Load and performance testing
With an increase in the volume of data, stability and scalability become critical test parameters. Under stress from large transactional data volumes, data warehouses will typically not scale, and will eventually fail, unless they are tested and issues are fixed. To avoid such problems, the test team must design and execute series of tests under different loads. As part of this activity, the following tests can be executed:
- Shutdown the server during batch process and validate the result
- Perform ETL with load that is twice or thrice the maximum possible imagined data (for which the capacity is planned)
- Run huge volumes of ad-hoc queries mimicked from multiple users simultaneously
- Run large numbers of scheduled reports
- Monitor the timing of the reject processes and check system behavior when handling large volumes of rejected data
E2E integration and regression testing
Integration tests show how the application fits into the overall flow of all upstream and downstream applications. When designing Integration Tests, the focus of the tester should be on:
- How the overall process can break and focus on the integrations between different systems and their subsystems
- Validating system behavior when different types of data (different user profiles, different data types, different data volumes etc.) get processed and communication to the subsequent system
- Running custom-designed regression tests that simulate end user behavior (ensures success of user-acceptance tests).

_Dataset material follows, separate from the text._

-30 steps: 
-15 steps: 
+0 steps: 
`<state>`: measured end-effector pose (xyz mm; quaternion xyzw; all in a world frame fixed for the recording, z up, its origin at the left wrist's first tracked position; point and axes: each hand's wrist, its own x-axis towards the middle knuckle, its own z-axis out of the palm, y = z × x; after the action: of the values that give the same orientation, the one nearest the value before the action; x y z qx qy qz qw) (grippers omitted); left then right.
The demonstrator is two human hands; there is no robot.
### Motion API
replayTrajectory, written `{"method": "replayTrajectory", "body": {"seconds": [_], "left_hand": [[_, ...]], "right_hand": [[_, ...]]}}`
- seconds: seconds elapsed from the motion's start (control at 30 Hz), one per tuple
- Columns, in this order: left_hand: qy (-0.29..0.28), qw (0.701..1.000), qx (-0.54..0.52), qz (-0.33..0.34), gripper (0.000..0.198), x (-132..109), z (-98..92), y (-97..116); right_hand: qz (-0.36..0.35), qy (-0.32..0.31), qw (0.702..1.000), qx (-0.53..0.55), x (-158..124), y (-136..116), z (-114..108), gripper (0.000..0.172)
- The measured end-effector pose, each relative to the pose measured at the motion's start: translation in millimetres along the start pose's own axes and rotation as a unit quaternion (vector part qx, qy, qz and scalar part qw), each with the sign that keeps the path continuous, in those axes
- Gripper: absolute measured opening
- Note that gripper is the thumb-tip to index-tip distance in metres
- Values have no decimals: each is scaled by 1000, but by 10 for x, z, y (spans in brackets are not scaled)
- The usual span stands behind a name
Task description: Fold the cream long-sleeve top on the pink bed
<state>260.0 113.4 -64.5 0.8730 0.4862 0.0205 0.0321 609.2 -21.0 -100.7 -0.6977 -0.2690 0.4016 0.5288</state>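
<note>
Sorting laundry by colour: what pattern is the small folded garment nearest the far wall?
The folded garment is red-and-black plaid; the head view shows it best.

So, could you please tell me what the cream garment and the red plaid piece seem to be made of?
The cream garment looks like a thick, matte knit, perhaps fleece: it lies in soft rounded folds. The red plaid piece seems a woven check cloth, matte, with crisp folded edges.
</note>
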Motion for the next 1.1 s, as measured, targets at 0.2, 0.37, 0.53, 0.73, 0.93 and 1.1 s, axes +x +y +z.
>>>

Usage of techniques like scenarios based testing, risk based testing and model based testing will enhance the effectiveness of testing.
To sum it up, it is important for test teams to understand that testing a Data Warehouse implementation is a different ball game. Since a Data Warehouse primarily deals with data, a major portion of the test effort is spent on planning, designing and executing tests that are data oriented. These tests include running SQL queries, validating that ETL executes as expected, exceptions are handled effectively, application performance meets the SLAs and finally, ensuring that the integration points are working as expected. It will also be helpful if the team members have experience in debugging performance bottlenecks.
Another dimension of Data Warehouse testing is the dependency of the tests on the test environment. Since it is a known fact that in general, a test environment will not be robust (high end servers, clustering, load balancing, data volumes and data accuracy), this will have an impact on some of the tests. For example, simulated or masked data that might not be reflecting all the characters of production data may restrict the accuracy of performance tests. In other cases, some of the jobs may not fail under simulated test environment. Test teams should be wary of such limitations.
Detecting all possible defects may sometimes be complex, but planning will best help in identifying the most obvious and costly defects early in the life cycle. Finally, a group of Data Warehouse Architects, Business Analysts and Test teams working together during the initial planning and design phase is one of the time tested approaches that can help in identifying and eliminating potential failures.
I hope I have covered all the important aspects of DWH testing. Going further, readers are most welcome to share their views, experiences and other insights that I may not have covered in my blogs.